Problem details: Starting at the line that contains "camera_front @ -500" and ending at the line that contains "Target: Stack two", the lines below are to be given again exactly, with nothing added.

Data under study:
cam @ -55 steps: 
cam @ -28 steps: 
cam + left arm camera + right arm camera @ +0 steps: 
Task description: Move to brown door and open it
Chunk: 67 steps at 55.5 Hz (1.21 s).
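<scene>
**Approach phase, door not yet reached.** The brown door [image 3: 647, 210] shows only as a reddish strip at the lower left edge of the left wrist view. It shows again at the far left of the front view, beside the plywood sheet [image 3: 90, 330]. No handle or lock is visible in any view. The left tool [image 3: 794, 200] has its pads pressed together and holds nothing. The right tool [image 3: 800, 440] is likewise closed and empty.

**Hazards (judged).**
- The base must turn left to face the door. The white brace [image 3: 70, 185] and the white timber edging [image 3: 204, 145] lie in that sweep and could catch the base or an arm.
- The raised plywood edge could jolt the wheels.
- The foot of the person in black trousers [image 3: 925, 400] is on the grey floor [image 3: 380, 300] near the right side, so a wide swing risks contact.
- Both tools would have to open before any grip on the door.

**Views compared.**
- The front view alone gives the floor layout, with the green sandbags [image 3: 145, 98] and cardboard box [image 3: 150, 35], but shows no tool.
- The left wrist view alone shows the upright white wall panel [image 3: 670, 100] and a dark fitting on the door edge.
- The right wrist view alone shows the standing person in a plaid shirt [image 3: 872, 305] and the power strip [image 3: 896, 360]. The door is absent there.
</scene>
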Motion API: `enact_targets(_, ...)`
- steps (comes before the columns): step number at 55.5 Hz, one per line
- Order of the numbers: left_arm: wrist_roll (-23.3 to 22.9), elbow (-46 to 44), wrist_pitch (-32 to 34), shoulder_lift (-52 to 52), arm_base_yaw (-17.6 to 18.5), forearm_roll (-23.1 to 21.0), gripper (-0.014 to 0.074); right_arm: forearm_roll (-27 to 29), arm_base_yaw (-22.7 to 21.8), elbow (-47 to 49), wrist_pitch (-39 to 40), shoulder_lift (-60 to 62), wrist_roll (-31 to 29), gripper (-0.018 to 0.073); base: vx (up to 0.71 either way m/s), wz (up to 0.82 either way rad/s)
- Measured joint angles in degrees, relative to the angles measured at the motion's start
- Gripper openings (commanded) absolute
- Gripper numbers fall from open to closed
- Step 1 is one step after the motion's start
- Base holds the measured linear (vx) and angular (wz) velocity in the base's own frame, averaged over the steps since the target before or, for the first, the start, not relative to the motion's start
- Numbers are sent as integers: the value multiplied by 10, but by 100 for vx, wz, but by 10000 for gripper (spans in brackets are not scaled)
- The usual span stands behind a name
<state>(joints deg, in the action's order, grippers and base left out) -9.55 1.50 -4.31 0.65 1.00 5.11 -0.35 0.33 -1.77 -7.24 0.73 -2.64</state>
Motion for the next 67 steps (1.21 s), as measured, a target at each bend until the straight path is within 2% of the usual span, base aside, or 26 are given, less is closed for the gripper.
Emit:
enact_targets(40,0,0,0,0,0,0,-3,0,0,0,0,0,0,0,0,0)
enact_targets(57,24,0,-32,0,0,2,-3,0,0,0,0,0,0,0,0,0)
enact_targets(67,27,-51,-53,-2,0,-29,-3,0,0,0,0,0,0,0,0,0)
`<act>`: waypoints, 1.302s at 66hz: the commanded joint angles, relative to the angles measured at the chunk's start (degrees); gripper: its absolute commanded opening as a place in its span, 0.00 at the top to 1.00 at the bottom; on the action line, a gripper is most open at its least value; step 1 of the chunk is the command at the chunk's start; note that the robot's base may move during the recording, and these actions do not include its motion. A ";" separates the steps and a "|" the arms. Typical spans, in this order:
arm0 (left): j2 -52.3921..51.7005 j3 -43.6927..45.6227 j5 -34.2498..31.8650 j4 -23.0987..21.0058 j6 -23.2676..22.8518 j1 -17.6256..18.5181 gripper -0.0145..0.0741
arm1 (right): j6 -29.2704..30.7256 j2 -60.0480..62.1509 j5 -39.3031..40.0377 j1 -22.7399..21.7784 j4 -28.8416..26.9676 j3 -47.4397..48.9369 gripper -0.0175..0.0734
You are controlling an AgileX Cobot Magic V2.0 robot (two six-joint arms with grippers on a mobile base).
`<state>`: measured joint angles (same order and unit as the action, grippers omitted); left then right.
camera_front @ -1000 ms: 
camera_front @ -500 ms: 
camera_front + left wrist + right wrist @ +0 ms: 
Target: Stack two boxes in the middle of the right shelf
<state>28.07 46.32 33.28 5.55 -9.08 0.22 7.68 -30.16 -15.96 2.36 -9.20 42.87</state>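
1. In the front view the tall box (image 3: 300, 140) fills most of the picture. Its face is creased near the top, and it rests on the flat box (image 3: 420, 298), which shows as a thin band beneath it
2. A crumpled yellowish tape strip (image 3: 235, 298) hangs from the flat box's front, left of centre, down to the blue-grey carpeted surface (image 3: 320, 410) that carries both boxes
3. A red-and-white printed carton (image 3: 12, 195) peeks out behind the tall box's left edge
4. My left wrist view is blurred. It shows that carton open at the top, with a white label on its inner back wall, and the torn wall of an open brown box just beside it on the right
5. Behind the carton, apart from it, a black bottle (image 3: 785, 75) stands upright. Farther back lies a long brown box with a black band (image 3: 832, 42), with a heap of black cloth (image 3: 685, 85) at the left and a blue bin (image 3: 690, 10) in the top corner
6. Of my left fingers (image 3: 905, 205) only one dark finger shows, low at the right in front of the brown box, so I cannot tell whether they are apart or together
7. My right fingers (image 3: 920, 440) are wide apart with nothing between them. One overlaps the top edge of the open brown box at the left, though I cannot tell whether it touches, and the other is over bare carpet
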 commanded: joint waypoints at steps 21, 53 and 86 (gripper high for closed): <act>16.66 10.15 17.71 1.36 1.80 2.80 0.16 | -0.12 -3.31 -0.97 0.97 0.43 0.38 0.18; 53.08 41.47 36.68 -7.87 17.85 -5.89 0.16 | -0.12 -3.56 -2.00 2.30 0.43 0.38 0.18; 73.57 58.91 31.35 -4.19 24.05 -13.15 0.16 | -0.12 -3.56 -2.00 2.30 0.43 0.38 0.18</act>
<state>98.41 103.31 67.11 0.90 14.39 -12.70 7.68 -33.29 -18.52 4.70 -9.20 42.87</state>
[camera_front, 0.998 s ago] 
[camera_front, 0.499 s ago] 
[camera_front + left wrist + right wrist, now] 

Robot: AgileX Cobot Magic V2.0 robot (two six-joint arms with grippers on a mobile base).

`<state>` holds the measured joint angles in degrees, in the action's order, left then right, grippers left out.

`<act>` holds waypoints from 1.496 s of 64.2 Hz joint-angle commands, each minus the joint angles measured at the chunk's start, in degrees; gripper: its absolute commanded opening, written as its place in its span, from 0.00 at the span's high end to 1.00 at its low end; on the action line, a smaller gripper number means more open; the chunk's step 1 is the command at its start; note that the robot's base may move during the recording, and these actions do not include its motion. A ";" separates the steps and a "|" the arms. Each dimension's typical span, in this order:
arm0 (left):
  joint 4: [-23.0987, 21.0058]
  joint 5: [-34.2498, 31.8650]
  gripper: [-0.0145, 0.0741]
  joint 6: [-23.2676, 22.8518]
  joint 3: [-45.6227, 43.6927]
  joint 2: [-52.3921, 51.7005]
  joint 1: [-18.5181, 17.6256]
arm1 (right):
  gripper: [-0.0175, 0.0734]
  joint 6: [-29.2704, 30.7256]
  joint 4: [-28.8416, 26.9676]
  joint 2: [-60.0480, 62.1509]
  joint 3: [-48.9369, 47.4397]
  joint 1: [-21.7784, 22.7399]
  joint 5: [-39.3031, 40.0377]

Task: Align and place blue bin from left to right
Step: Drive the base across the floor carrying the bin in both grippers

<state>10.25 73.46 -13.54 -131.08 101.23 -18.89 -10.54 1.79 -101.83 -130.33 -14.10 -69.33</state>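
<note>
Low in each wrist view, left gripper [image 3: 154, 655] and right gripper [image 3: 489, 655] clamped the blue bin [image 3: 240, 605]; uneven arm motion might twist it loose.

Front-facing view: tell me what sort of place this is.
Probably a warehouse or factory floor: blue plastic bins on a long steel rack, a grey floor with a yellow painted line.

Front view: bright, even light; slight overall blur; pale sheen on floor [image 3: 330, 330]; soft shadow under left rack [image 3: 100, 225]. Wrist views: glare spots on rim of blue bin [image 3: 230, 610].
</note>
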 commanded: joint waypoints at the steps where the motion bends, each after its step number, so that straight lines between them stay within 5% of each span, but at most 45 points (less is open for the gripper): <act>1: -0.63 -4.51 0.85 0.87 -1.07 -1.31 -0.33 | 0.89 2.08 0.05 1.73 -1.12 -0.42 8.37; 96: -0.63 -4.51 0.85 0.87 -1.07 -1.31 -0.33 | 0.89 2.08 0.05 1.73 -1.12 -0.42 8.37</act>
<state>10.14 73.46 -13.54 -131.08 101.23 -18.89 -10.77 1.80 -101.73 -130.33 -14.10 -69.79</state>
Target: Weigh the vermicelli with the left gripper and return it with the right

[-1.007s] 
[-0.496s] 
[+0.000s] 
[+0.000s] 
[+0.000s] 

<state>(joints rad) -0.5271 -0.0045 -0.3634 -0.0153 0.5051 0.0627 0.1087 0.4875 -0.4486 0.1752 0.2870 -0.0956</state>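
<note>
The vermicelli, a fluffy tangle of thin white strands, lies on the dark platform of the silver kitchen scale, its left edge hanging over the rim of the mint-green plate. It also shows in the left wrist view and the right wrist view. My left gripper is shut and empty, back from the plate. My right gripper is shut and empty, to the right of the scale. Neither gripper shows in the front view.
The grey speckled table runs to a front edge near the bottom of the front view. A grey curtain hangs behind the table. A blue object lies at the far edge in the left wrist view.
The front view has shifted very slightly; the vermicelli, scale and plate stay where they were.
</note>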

Solution below:
camera_front @ -500 ms: 
camera_front + left wrist + right wrist @ +0 ms: 
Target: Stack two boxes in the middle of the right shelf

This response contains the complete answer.